Arteast 2000+ is the first museum collection conceived with a focus on Eastern European postwar avant-garde art in a broader international context. Since its inception in 2000, the collection has become well known for providing a comprehensive overview of art in the region. Similarly, it is recognized for the insight it provides into certain shared sociopolitical issues that are or were of central concern for the artists in the formerly socialist countries, outlining as it does the developments from the 1960s through the transition period in the 1990s to the present-day context of global neoliberal capitalism. In 2011, Arteast 2000+ came to form the core of the newly founded Museum of Contemporary Art Metelkova (+MSUM), which operates as part of Moderna galerija, Ljubljana.

Several Arteast 2000+ exhibitions have been staged at the +MSUM. The first, entitled The Present and Presence, dealt with various kinds of time. It was followed by nine partial variations on the first show, all in the concept-framework of “repetition” devised as yet another dimension of time, and titled according to the different focuses of the shows – The Street, Micropolitical Situations, Install Yourself!, The Time of Intimate Decisions, and so on.

In 2017, Low-Budget Utopias focused on the concept of collection as a tool. The exhibition worked to establish which museum model would best suit the predominantly unfavorable working conditions of both artists and institutions in the post-socialist world, as well as interests that favor otherness over identity, knowledge production over unambiguous cultural trophies, and the process of becoming over institutionalization. The answer proposed by the exhibition was the utopian concept of a sustainable museum.

The current exhibition gives prominence to works showing how artists drew attention to their repressive environments by torturing or disciplining their bodies, particularly in the 1960s and 1970s. In the 1980s, as new political realties emerged, artists began treating their bodies as “theatre”, with the personas they developed representing new social constructs. By the 1990s the body was represented as physically vulnerable and socially marginalized. The artists newly included in this section of the exhibition are Jože Barši, Geta Brătescu, Tomislav Gotovac, Tibor Hajas, Jan Mlčoch, Ilija Šoškić and Petr Štembera.

The other section explores the topic of living conditions, more specifically, dwellings.
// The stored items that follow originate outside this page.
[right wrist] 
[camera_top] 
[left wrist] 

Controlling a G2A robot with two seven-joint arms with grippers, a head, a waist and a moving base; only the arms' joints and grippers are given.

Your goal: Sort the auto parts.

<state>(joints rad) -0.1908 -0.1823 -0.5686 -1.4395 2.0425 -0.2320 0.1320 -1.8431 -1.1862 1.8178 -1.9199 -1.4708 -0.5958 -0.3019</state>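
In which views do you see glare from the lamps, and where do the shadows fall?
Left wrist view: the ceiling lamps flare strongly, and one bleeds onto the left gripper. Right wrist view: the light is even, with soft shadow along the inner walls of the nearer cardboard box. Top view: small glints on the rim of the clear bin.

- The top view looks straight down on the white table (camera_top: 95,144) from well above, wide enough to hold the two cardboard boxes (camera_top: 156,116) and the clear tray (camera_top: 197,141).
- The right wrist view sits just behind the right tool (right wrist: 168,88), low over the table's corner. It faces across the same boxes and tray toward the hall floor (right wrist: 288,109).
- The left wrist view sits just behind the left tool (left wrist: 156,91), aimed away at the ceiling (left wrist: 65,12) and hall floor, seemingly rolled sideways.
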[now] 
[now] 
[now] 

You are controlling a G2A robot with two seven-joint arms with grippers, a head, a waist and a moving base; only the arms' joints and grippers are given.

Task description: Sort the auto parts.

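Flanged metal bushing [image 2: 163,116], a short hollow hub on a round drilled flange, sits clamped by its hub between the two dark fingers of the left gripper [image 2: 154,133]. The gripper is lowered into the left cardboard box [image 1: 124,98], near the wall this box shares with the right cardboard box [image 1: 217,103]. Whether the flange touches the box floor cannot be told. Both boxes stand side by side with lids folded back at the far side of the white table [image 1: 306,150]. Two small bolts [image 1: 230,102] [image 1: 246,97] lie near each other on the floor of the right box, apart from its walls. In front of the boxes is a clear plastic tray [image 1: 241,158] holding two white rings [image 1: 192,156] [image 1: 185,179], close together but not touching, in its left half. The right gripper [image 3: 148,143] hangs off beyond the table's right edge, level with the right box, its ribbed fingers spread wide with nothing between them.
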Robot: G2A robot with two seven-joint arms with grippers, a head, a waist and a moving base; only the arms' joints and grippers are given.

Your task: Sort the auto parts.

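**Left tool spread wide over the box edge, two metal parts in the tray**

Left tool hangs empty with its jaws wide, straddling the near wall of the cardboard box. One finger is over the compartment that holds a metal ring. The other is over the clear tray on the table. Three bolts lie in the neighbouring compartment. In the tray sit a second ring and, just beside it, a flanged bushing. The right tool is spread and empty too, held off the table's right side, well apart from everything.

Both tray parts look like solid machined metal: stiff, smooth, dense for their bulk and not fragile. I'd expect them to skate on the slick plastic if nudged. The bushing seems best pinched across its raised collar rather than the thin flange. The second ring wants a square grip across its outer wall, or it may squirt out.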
Here we have included the minimalist façades of modernist buildings in Berlin by Josef Dabernig, Tanja Lažetić’s photographs of intimate details of her grandmother’s home, Oliver Musovik’s humorous depictions of his neighbors’ apartments in a housing block built in socialist times, and Cesare Pietroiusti’s photographs that are like windows opening into unusual spaces.

A part of the exhibition is also the special project The Lives of Monuments, which grew out of the Art for Communal Use seminar at the Department of Art History of the University of Ljubljana in collaboration with Moderna galerija.